The TL;DR: The game won’t launch on current steamOS, but preview build 3.7.6 fixes the launch issue.
Unfortunately the game is unable to maintain decent frame rates even with severe reductions in graphical settings.
The drastic decrease in performance compared to Doom 2016/Doom Eternal is due to the game using mandatory ray tracing for lighting.
It’s possible that we’ll see some patches or mods that improve performance, but at launch it will not be a good deck experience.
kadup@lemmy.world 3 weeks ago
I do 99.9% of my gaming on the Steam Deck… But it’s also important to recognize when it’s time to let go.
It was released using AMD hardware in the middle of a transition to ray tracing and path tracing replacing rasterized effects. It’s great hardware, but we need to accept that new releases will probably not be compatible with this system.
Fubarberry@sopuli.xyz 3 weeks ago
To be clear, the steam deck supports some ray tracing and it’s enough to run the game, but the performance impact is too much to run at 30fps.
The more powerful ROG Ally also isn’t able to hold a consistent 30fps either (despite using a way higher tdp on it’s chip), so this isn’t a Deck exclusive issue.
secret300@lemmy.sdf.org 2 weeks ago
They already have a patch to fix it in beta. And I refuse to accept that. AAA companies need to learn to optimize their games if they want people to buy them. It’s gotten so bad that a lot of new games run like shit on the PS5.

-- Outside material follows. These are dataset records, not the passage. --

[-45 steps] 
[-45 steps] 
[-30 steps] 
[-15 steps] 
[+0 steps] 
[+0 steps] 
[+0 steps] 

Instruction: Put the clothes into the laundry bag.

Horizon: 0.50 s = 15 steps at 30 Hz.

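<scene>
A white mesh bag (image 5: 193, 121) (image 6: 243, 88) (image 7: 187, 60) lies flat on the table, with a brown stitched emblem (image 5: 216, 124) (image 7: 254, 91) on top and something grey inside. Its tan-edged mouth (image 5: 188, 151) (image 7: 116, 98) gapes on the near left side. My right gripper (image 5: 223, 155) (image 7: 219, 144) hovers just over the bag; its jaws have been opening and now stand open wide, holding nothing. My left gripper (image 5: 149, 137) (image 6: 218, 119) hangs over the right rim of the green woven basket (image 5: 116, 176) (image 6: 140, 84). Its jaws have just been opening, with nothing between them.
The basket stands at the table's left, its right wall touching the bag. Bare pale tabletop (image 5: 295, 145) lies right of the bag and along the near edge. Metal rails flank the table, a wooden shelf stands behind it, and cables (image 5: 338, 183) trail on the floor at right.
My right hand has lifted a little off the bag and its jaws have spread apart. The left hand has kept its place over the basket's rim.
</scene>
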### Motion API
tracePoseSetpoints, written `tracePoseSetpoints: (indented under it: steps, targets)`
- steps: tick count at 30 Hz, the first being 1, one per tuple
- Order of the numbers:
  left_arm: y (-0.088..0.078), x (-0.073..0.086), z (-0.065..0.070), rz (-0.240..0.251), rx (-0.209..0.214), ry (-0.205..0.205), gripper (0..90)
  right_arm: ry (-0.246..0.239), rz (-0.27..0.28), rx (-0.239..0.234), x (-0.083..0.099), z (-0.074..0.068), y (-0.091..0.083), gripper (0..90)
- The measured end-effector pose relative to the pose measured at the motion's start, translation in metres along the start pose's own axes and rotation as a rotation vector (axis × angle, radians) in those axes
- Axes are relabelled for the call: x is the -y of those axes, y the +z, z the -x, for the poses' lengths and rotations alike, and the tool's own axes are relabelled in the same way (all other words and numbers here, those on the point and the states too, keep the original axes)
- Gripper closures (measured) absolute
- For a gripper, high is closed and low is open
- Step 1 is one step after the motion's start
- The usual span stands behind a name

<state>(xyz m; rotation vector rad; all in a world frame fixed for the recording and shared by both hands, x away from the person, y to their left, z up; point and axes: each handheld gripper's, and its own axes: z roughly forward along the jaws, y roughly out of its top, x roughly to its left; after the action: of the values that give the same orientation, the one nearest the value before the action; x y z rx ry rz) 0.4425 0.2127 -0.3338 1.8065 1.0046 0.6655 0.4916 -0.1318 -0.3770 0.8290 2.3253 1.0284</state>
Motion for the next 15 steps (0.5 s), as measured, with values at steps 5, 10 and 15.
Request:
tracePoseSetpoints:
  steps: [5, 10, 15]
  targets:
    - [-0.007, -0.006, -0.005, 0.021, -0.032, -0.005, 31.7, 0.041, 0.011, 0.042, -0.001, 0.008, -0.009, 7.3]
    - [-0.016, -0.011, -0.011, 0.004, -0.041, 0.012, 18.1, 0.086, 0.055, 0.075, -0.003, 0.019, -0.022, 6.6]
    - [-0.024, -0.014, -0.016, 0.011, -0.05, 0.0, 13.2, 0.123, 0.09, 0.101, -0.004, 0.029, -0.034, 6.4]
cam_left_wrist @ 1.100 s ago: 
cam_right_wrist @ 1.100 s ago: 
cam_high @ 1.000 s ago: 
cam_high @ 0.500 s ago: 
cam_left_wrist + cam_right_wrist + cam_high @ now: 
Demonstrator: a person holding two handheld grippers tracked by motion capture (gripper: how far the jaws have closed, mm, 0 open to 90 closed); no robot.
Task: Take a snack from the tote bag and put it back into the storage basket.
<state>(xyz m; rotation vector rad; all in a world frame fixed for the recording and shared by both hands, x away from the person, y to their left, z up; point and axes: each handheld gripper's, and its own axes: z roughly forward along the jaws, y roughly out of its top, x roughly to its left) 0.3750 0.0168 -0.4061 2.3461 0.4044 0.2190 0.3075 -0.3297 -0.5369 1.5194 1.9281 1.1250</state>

sp3ctr4l@lemmy.dbzer0.com 3 weeks ago
The only stuff that can run ray tracing well (60fps or better, well) are currently GPUs that cost … $600 if you’re lucky, more like starting at $825 or $850, going up to $2000+.
This is independent of AMD or Nvidia, at this point. Yes, you can get better RT out of an Nvidia card, but you’ll be paying significantly more.
What you mean to say is: Games with forced RT instead of actual graphics options force you into the Nvidia monopoly.
…
Handhelds can’t handle RT.
Like just none, barring adding on an eGPU.
Switch 2 could be an exception, but I doubt it’ll be able to do more than 30fps with RT on, with say, Cyberpunk 2077.
The only reason consoles can handle RT at all is because they use checkerboard rendering, which is basically sort of a mix between using interpolated frames and also upscaling.
480p fully renders each frame, 480i only updates half the pixels on the screen each frame, usually with alternating scanlines.
Checkerboard rendering is more or less another way of doing that, but in a checkerboard pattern, that also upscales by a factor of two… so when a console says its outputting at 4k, thats true, but it isn’t rendering at 4k.
…
The steam deck overlay does have a half rate shader rendering option, I have found this helpful in certain games/emulators… though sometimes it makes too much of the game look like too much ass, when it is either heavily reliant on shaders and/or they are wildly unoptimized.
It is theoretically possible that this option could help at least somewhat… the author mentions trying deckyframegen on a game that just came out, apparently having no idea that decky framegen needs time to… you know, incorperate some other mod that figures out how to hack FSR into the game, or do it themselves.
Either that, or go into the game’s config files and see if there is some value or toggle that can be flipped to just actually turn RT off… which I guess at this point just is what people would and have called a ‘graphics mod’ for many other games where something like this is done.
kadup@lemmy.world 3 weeks ago
Shiggles@sh.itjust.works 2 weeks ago
New AAA releases that can’t be bothered to optimize worth a damn. If those are something you just can’t do without, then sure, but it’s odd to be all doom and gloom over less than 5% of the games people will play this year lmao(15% of steam playtime in 2024 was new releases, it was a pretty even split between AAA, AA, and indie, and not every AAA game is optimized like ass).